Pope also pokes fun at the vanity of the characters. Belinda is so inordinately upset about the loss of her lock of hair because she believes that it negatively affects her appearance, and that can simply not be tolerated, not after the immense time and effort she has put in to making herself beautiful.
Belinda's morning routine is almost religious in its elaborate rituals, as though Belinda is worshiping at the altar of beauty. Her goal is to dazzle everyone she meets and to receive their praise and adoration for her extreme beauty. Belinda, then, is so vain that she focuses completely on her external appearance, caring little about who she is as a person and worrying constantly about such matters as staining her dress or losing some jewelry. In his satire of Belinda, Pope nudges his readers to reflect on their own vanity and concerns.
Pope also delves into the theme of men, women, and their relationships. He snickers at the false heroism of men who wage their “heroic” battles at a card table and the miserable interest of a man who pours all his attention into cutting off a lock of a woman's hair.
These are hardly the brave knights of old. Women, too, do not escape the cutting edge of Pope's pen. They are portrayed as vain creatures, emotional to an extreme, bent on getting exactly what they want and horrified if they do not. They are silly and shallow with little in their minds except their appearance and their desire to be admired. The relationships between these foolish creatures can be nothing else than foolish. Instead of holding a conversation with Belinda, for instance, the Baron expresses his love by snipping her hair and beginning a battle.
Finally, Pope makes fun of the false worship in which his characters engage. They worship at the altars of beauty and pleasure.
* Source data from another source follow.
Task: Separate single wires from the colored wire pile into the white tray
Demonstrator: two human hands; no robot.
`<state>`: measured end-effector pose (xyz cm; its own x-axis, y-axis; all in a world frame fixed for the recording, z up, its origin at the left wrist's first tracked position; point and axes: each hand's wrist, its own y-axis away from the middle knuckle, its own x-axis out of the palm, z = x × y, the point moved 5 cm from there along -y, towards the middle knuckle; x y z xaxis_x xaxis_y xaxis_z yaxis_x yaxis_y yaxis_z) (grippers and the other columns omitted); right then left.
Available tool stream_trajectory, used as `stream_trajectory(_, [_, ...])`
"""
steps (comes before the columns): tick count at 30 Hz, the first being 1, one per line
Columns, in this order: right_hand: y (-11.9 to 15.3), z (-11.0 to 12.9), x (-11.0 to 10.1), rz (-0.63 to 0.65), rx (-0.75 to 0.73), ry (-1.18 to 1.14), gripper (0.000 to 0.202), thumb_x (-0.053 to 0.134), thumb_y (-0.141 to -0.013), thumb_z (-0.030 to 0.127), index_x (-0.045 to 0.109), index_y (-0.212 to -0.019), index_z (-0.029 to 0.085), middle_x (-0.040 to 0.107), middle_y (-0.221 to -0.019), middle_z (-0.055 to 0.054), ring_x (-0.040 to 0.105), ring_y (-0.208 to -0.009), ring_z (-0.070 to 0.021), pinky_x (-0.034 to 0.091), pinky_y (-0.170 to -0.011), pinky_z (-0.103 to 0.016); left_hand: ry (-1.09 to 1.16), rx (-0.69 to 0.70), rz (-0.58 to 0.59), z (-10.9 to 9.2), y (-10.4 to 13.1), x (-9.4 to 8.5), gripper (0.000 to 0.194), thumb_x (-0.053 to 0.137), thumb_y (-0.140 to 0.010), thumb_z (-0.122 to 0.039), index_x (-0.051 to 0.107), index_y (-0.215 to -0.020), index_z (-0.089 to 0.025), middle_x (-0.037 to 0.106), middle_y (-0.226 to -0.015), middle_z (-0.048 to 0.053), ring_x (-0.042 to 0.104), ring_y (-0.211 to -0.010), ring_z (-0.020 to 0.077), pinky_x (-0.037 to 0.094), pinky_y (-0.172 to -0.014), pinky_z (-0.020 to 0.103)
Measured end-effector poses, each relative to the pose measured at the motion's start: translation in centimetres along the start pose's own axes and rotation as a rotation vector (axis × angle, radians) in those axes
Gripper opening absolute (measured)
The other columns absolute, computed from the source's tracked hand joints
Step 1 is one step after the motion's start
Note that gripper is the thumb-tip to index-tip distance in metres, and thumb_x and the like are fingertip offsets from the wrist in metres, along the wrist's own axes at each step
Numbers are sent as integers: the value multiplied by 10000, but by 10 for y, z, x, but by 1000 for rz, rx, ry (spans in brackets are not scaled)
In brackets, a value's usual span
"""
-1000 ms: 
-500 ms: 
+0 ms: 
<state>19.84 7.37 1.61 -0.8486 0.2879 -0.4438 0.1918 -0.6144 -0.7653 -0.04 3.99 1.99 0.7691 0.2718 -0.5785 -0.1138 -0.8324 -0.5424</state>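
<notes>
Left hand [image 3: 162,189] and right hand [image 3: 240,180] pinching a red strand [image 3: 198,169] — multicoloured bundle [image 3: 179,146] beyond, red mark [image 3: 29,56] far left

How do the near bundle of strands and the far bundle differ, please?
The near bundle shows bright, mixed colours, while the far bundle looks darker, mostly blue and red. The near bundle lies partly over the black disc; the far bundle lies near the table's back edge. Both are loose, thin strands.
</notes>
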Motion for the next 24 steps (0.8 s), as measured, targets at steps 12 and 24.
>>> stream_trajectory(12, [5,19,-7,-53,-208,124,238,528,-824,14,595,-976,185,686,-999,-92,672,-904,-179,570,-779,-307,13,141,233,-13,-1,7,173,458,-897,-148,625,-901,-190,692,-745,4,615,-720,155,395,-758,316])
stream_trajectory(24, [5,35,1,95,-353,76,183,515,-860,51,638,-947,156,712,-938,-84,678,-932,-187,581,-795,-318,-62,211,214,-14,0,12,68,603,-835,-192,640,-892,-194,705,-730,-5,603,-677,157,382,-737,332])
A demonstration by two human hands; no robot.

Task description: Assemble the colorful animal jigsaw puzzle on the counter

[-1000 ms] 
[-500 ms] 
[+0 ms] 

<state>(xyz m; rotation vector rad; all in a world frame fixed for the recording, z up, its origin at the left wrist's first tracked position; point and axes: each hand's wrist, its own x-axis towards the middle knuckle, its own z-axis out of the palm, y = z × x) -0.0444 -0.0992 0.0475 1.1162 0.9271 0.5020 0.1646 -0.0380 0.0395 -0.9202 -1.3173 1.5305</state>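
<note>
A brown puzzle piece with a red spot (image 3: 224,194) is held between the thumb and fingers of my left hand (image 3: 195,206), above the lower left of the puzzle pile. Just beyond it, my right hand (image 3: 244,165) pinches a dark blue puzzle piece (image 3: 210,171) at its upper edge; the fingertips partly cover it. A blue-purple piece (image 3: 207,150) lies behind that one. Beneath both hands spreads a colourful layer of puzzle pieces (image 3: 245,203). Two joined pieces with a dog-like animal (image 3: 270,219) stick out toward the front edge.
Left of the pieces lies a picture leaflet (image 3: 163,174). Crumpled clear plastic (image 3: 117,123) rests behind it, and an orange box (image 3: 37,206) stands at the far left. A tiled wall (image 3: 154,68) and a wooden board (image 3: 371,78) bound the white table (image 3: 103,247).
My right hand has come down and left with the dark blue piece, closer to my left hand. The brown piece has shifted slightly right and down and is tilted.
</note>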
Belinda's morning beauty routine is almost a religious ritual, as are the Baron's preparations for stealing the lock as he prays for help to carry out his plan.
A whole crowd of spirits assist the humans in their silliness, supposedly warning and protecting them but actually often leading them directly into bad behavior. Indeed, Pope pokes at his audience's consciences a bit through this theme of empty mindset and frivolity of restoration upper-class, making them think about what it is that the restoration age people were worshiping and really needed in their lives.